Closed yifliu3 closed 1 year ago

yifliu3 commented 1 year ago

Hello authors, thank you for this great work!

In my understanding, during the training period, instances with novel classes are also exposed to the network, so the queries of these novel instances will match the "no-object" textual embeddings by the cross entropy loss. In this case, the model may tend to ignore the novel instances during inference and cause severe performance drop. But it seems not a problem in the experiements, so I'm wondering if my understanding has something wrong.

dingjiansw101 commented 1 year ago

First, the cross entropy loss does not influence the mask generation of novel classes. Secondly, we want to predict high scores of novel classes and low scores of seen classes for novel instances. From my view, the "no-object" textual embeddings are learnable. The cross-entropy loss will make the "no-object" embeddings dissimilar to the seen class embeddings. If a novel instance is matched with "no-object", the features of a novel instance will also be dissimilar to the seen class embeddings, which may help to predict low scores of seen classes for the novel instances.

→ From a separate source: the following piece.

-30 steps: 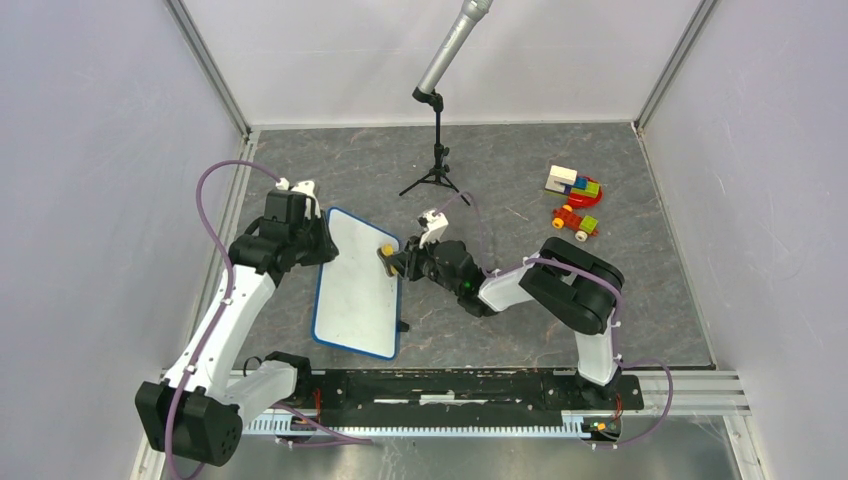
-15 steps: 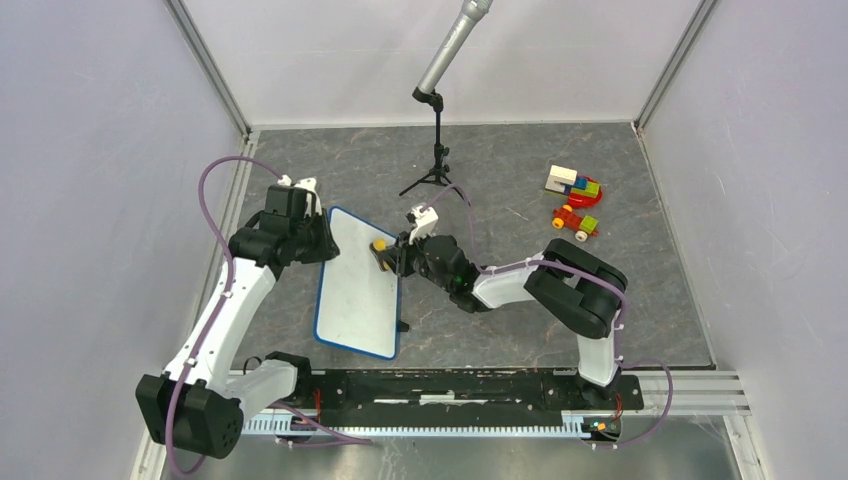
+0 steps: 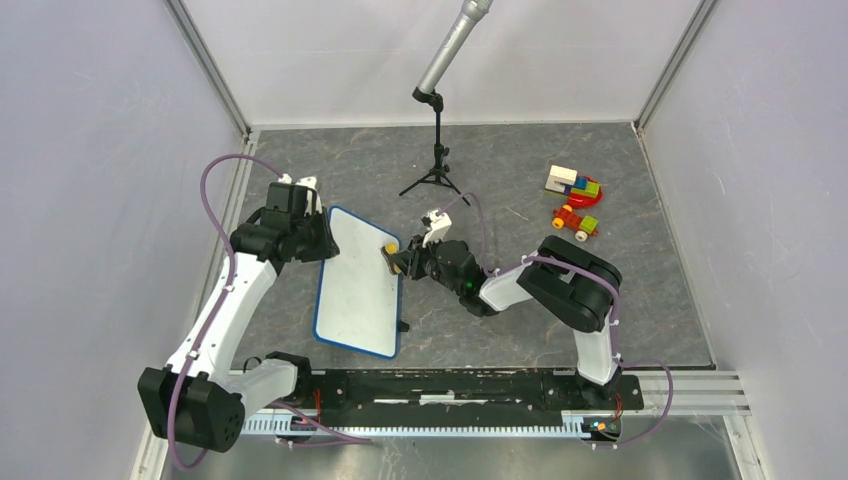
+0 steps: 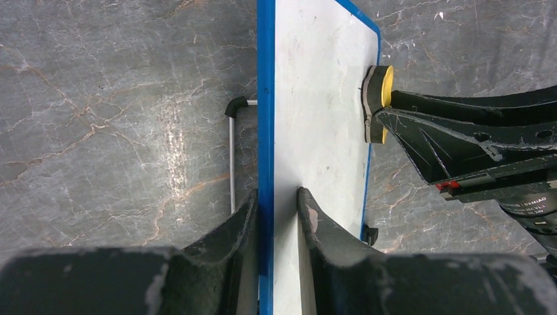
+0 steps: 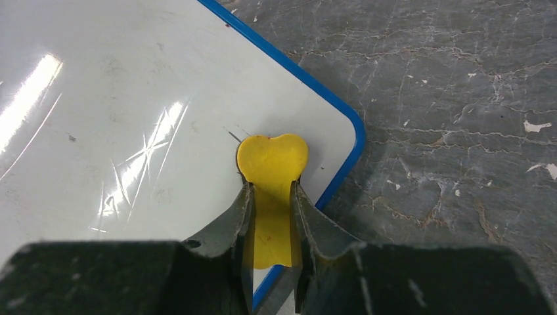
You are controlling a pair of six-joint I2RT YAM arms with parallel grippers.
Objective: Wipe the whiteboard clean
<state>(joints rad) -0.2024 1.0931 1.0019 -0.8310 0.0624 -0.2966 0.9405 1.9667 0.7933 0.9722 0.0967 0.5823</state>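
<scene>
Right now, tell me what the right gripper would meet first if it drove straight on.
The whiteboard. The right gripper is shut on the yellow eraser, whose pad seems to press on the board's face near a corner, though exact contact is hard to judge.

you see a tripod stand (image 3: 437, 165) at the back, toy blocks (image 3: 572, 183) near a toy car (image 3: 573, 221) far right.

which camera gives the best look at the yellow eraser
Right wrist view: the yellow eraser sits mid-frame, face-on, clamped in the right tool, resting on the whiteboard near its rounded corner. Left wrist view shows it edge-on, pad against the board. Top view shows only a small yellow dot.
</scene>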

yifliu3 commented 1 year ago

Thanks a lot for your clear explanation!

yifliu3 commented 1 year ago

Hi, another two problems are:

  1. If the mask loss of"no-object" is ignored during the training period, then why the mask of novel instances can be predicted well during inference?
  2. During the training, some background things are also classified to be "no-object", so when testing, the background and novel instances are all classified to be "no-object", right?
dingjiansw101 commented 1 year ago
  1. From my understanding, there are some shared features (especially low-level features) between seen and novel classes. So the queries have some generalization ability to the novel classes. But not all novel classes can be segmented well. How to improve the recall and precision of novel class masks is an open problem.
  2. During testing, the "no-object" class scores are ignored. The instances are either assigned to seen or novel classes.
yifliu3 commented 1 year ago

I see, thanks a lot for your clear clarification!